Meta5ix written in itself is only 18 lines of code. Briefly, "" encloses expected input, {} encloses a line of output, [] encloses repeating constructs, commas separate alternatives (implemented without backtracking), fnord skips leading whitespace, $it copies the last <<>>-enclosed input token to the output, and other $variables interpolate locally-defined assembly labels.
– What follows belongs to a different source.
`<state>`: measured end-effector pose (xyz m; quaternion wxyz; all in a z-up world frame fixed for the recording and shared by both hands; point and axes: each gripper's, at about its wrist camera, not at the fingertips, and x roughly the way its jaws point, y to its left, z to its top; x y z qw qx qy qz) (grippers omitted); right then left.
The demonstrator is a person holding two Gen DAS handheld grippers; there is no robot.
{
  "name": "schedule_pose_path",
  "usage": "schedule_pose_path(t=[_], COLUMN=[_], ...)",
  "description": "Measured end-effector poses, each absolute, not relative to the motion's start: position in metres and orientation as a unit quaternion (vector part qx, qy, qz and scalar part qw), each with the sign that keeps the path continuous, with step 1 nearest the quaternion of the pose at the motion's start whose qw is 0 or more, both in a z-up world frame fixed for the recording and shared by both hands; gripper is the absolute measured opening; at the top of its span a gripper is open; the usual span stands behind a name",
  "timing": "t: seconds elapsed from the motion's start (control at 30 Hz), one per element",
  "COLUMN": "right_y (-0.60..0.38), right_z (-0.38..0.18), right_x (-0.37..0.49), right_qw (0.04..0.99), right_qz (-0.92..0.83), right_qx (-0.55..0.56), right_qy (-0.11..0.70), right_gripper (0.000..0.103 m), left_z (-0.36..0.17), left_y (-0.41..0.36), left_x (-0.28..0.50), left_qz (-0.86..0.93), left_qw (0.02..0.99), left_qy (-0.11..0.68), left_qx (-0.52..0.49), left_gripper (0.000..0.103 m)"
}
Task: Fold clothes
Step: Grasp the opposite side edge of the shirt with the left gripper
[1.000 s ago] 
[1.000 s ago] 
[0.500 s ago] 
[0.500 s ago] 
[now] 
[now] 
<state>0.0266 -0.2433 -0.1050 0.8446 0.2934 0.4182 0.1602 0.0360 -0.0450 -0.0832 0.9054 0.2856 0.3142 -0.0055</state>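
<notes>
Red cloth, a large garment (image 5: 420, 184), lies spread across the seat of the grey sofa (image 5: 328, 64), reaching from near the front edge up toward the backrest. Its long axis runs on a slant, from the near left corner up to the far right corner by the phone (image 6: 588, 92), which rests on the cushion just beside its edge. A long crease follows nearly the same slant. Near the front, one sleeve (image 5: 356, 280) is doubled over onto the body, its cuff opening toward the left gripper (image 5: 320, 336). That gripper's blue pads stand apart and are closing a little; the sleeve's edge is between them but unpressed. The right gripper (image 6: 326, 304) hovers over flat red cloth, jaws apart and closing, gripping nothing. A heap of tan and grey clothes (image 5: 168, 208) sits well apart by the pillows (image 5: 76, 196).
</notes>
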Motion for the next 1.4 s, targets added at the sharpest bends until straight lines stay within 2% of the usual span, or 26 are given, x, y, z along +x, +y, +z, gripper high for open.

    - program: ["-" name @it ":" terms {return}, "#" [:notin ""]]
    - terms: term ["," {continue $choice} term] @choice
    - term: (factor {else $seq}, output) [factor {assert}, output] @seq
    - factor: string {literal $it}
           , "(" terms ")"
           , "[" @many terms {continue $many} "]"
           , name {call $it}
           , "<<" {begin} terms ">>" {end}
           , ":fnord" {fnord} factor
           , ":notin" string {notin $it}
           , ":between" string {between $it}
    - output: (quasiquote, "@" {dedent} (var, quasiquote)) {writeline}
    - quasiquote: "{" [(<<ch [ch]>>, "\" <<:notin "">>) {say "$it"}, "$" var] "}"
    - ch: :notin "$}\"
    - var: "it" {copyinput}, name {gen $it}
    - string: :fnord <<'"' [:notin '"'] '"', "'" [:notin "'"] "'">>
    - name: :fnord <<letter [letter, :between "09"]>>
    - letter: :between "az", :between "AZ", :between "__"
Meta5ix, like my earlier peg-bootstrap https://github.com/kragen/peg-bootstrap/blob/master/peg.md (66 lines of code, compiles to JavaScript, supports backtracking), is not really something you want to write a parser for your application language in. It's a compiler-compiler you can extend to support the parsing constructs you actually want for your language, then recompile with itself. Dave Long described META-II as "a field-improvised lever", and I think that's true of these as well, but maybe an even better analogy is Archimedes's fixed point.
1 comments

What does “OG” stand for?
https://www.urbandictionary.com/define.php?term=OG

> OG used to mean Original Gangster allthough some poeple these days use OG as a quicker way of saying Original

Yes, I meant that META-II was the Original Gangster of self-compiling compiler compilers.